- WHAT IS REQUIRED -
In the data below, find the line containing "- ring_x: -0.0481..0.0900", then set down that line and every later line up to and including the line containing "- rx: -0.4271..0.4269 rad", exactly.

- DATA SHOWN -
[Start of Attachment]
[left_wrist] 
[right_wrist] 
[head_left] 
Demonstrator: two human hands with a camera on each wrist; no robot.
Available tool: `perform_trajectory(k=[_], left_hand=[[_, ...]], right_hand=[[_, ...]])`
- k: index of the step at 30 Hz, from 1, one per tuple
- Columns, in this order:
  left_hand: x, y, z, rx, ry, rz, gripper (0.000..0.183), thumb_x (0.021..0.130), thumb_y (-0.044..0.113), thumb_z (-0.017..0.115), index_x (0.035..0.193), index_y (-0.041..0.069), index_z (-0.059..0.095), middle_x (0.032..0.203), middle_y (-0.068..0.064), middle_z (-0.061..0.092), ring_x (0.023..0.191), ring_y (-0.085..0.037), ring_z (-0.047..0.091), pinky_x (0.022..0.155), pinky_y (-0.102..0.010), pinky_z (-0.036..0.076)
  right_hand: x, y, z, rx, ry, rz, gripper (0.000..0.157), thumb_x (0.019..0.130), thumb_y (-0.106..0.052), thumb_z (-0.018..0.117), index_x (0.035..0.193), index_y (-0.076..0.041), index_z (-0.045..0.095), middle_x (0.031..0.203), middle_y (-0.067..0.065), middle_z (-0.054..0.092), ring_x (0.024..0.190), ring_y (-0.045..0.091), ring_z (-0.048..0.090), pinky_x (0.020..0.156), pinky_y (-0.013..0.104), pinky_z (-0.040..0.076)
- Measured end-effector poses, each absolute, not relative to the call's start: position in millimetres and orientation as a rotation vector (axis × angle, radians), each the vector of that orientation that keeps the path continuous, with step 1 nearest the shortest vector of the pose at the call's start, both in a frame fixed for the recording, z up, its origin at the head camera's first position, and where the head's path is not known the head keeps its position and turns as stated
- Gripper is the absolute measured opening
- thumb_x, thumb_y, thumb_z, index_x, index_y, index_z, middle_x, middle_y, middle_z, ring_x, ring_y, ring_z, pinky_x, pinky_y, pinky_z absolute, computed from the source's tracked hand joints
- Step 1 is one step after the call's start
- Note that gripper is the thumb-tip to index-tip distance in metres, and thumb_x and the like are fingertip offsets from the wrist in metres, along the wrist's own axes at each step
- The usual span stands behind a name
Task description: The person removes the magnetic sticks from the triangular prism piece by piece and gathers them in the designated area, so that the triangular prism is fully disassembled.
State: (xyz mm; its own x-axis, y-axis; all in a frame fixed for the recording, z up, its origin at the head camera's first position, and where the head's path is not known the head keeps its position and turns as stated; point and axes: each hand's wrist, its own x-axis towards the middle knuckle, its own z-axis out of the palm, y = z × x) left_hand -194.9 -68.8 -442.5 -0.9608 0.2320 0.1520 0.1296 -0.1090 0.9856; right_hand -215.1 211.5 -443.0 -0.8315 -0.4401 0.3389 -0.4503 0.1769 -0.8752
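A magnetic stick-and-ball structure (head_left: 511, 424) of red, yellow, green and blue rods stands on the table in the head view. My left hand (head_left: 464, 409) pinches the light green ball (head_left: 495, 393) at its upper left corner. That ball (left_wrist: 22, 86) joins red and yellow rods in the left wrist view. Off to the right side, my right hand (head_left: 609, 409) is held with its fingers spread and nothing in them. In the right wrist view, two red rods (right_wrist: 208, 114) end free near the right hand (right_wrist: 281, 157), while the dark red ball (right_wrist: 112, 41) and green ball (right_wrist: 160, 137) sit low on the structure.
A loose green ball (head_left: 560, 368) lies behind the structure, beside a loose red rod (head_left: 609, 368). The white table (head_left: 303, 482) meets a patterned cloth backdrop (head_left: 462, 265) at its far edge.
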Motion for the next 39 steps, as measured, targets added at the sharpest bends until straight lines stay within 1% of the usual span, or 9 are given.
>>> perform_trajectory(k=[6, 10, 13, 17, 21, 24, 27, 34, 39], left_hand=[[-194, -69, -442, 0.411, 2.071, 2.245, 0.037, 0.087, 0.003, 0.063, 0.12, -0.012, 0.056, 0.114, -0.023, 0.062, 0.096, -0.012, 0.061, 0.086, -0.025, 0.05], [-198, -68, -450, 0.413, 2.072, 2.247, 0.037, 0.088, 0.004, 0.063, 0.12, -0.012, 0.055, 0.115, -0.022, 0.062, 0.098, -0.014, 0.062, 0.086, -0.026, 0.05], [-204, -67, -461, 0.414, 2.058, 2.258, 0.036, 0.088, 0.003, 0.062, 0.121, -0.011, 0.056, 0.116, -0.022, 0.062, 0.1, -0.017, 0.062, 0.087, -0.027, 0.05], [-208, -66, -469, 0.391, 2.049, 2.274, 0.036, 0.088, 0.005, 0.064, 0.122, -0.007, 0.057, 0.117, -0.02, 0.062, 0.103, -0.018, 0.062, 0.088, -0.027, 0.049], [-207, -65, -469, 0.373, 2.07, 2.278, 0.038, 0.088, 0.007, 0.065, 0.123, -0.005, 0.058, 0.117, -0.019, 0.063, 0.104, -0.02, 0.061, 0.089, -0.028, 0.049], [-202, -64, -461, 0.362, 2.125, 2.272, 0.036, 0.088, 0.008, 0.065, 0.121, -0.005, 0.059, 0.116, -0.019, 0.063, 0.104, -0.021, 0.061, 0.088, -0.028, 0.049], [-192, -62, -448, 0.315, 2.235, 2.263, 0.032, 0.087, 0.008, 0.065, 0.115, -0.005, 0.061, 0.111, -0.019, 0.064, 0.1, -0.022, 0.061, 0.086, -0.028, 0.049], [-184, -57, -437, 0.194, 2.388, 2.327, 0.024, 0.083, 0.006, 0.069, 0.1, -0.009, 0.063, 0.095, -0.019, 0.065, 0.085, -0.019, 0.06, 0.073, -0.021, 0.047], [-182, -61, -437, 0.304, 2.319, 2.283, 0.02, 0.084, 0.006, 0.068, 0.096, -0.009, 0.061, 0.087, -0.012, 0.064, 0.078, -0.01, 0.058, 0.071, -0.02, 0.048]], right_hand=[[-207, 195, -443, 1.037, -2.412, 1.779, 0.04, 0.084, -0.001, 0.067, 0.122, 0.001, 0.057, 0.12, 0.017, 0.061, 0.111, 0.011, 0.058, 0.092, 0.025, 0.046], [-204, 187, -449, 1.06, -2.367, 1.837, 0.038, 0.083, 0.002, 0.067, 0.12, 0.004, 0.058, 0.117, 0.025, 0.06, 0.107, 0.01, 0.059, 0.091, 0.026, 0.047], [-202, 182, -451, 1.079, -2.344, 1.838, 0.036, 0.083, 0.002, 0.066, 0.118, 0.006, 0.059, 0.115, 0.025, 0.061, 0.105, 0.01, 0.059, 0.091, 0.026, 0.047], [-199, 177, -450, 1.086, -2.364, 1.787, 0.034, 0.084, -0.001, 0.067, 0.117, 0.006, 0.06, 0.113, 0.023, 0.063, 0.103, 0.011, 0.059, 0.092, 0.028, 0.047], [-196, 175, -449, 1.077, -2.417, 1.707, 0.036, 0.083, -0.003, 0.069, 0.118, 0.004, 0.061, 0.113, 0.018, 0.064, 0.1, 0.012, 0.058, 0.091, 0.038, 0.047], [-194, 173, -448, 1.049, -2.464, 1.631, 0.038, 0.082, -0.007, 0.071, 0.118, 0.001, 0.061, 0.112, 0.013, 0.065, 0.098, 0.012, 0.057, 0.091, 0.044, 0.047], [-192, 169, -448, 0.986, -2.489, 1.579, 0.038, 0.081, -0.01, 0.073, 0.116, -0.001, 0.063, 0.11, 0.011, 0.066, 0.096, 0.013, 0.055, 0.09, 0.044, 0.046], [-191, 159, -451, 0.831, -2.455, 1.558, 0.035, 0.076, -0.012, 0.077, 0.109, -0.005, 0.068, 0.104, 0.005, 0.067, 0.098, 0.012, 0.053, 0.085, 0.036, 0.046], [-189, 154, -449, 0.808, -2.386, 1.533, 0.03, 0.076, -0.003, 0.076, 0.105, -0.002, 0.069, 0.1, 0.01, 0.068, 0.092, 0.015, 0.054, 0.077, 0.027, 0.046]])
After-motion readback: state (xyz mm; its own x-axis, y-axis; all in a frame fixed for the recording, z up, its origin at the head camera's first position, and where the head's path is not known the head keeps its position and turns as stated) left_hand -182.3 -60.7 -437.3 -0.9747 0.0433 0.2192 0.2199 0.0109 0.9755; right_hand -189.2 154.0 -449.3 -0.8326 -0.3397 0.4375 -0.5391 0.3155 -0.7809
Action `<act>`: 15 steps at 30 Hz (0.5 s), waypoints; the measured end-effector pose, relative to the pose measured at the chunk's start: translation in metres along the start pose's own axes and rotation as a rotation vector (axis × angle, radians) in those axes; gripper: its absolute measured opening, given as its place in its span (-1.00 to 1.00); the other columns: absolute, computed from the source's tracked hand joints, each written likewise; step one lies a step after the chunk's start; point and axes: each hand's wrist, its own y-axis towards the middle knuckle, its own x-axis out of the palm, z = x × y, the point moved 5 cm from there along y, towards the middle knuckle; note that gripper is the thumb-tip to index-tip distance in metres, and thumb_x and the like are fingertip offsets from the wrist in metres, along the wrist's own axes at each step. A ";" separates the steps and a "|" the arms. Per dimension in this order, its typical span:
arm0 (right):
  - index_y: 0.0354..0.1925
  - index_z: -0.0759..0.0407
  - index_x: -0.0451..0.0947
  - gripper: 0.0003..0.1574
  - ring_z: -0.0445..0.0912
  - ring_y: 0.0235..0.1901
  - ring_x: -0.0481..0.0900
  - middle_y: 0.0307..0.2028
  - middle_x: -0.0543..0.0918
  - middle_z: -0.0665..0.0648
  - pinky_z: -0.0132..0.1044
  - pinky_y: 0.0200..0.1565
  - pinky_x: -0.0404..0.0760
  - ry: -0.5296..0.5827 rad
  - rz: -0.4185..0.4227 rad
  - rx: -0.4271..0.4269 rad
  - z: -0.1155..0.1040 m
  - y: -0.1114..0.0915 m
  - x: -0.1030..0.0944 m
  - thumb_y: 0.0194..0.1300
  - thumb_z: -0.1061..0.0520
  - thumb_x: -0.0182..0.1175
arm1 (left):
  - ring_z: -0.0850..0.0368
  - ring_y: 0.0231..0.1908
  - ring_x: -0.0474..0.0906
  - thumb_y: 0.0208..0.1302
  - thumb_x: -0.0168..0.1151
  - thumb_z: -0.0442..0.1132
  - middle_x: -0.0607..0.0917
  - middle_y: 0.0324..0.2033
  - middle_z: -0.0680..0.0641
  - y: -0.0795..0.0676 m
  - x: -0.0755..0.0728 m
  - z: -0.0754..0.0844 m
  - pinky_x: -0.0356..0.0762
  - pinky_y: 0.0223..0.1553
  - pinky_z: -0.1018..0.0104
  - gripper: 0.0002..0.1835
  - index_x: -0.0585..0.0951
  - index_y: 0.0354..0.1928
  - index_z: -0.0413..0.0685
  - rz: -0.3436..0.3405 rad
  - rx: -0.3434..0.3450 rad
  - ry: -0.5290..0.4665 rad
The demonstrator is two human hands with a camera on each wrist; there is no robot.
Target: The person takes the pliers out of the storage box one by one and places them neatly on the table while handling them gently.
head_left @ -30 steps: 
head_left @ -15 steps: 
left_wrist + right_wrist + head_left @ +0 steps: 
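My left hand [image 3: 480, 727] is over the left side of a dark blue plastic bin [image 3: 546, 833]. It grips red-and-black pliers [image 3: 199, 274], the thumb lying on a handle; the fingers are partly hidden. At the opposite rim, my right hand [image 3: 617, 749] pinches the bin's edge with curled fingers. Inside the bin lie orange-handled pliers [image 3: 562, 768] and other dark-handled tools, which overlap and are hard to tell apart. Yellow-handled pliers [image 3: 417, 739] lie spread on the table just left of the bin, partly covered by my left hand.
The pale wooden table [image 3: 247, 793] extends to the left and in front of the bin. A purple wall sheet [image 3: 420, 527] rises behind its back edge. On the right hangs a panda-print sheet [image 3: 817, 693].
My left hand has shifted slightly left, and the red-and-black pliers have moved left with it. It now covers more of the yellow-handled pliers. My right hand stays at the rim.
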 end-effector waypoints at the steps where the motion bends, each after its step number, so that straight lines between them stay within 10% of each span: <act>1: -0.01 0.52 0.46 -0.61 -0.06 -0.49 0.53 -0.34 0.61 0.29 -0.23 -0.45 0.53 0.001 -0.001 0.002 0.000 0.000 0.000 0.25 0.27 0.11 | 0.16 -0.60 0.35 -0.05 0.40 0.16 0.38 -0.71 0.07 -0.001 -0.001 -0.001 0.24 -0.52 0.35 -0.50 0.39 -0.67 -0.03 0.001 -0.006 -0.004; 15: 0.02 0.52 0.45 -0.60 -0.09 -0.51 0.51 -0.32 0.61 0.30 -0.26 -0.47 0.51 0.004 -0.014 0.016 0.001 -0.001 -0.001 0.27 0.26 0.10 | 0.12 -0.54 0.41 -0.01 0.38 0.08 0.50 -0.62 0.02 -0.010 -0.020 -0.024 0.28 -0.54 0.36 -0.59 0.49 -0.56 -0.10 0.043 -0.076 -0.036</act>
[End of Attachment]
- COMPLETED TASK -
  - ring_x: -0.0481..0.0900
  - middle_y: 0.0307..0.2028
  - middle_x: -0.0543..0.0918
  - middle_z: -0.0665..0.0648
  - pinky_z: -0.0132..0.1044
  - pinky_y: 0.0200..0.1565
  - pinky_x: -0.0404..0.0760
  - ry: -0.5296..0.5827 rad
  - rz: -0.4185..0.4227 rad
  - rx: -0.4271..0.4269 rad

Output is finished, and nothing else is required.